═══ DATASET CONTENT

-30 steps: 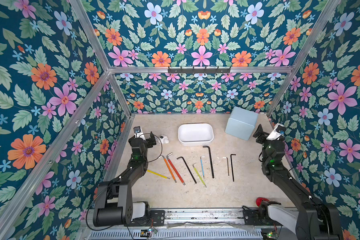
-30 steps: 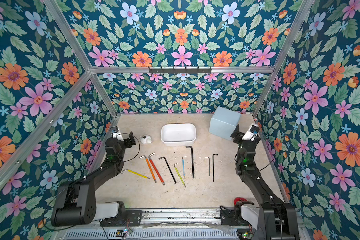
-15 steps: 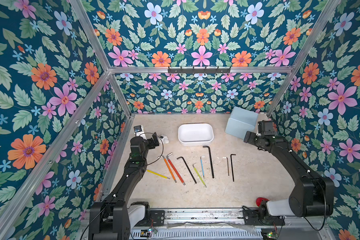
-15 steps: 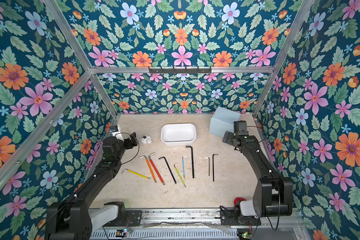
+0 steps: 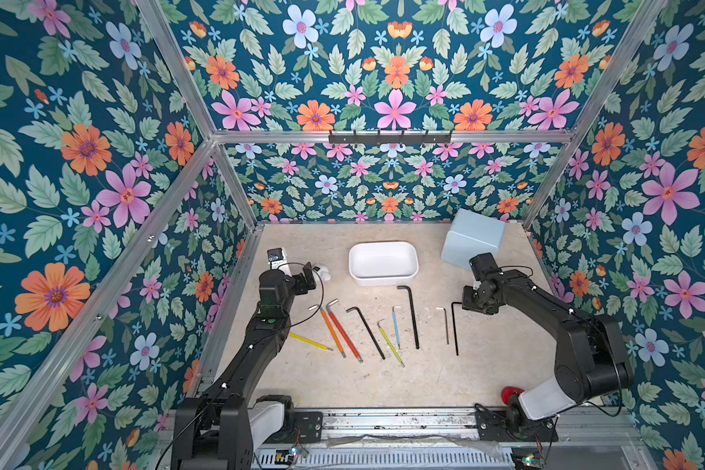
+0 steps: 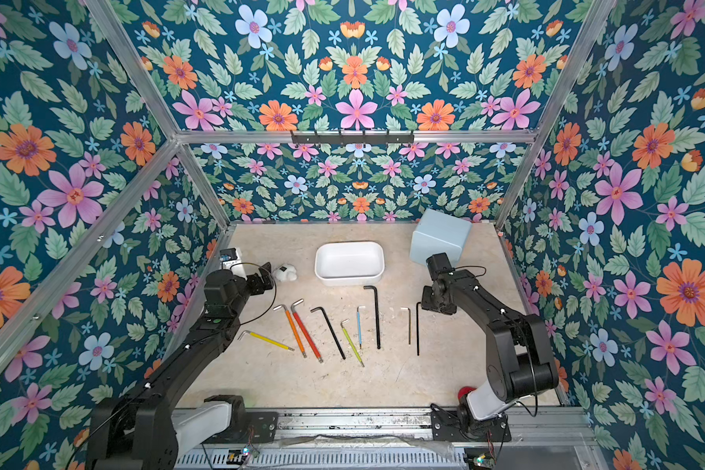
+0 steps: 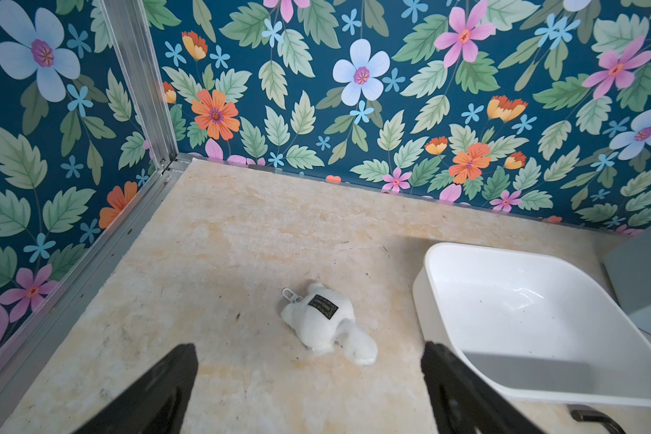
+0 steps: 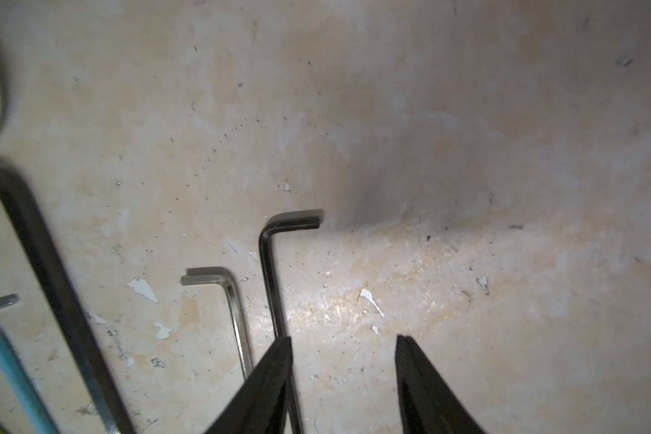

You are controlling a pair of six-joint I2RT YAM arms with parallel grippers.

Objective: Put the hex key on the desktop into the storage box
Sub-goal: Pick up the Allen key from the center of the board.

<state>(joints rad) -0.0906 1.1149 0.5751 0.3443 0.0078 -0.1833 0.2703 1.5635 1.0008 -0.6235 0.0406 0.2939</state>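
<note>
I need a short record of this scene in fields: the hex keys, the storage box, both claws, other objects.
hex keys: nine, in a row on the desktop
storage box: white, empty, behind the row
right claw: open, above the thin black hex key at the row's end, not gripping it
left claw: open, empty, near the white plush toy
other: pale blue box beside the storage box

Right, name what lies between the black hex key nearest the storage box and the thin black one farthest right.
A short silver hex key, flat on the desktop, touching neither; seen in both top views and the right wrist view.
</note>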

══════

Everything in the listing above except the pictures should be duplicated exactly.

● **EXERCISE OUTPUT**
-30 steps: 
-30 steps: 
-15 steps: 
-15 steps: 
+0 steps: 
+0 steps: 
+0 steps: 
+0 steps: 

You are controlling a pair of six-joint I2RT YAM arms with parallel grippers.

Objective: Put the hex key on the desktop into the storage box
Sub-goal: Pick up the Allen key from the center of the board.

<state>(joints rad) -0.0906 1.1149 0.5751 0.3443 0.0078 -0.1833 0.2703 1.5635 1.0008 -0.6235 0.0406 0.2939</state>
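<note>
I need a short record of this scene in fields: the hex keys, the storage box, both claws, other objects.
hex keys: nine, in a row on the desktop
storage box: white, empty, behind the row
right claw: open, above the thin black hex key at the row's end, not gripping it
left claw: open, empty, near the white plush toy
other: pale blue box beside the storage box

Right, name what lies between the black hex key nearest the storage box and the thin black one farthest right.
A short silver hex key, flat on the desktop, touching neither; seen in both top views and the right wrist view.
</note>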

That finishes the exercise.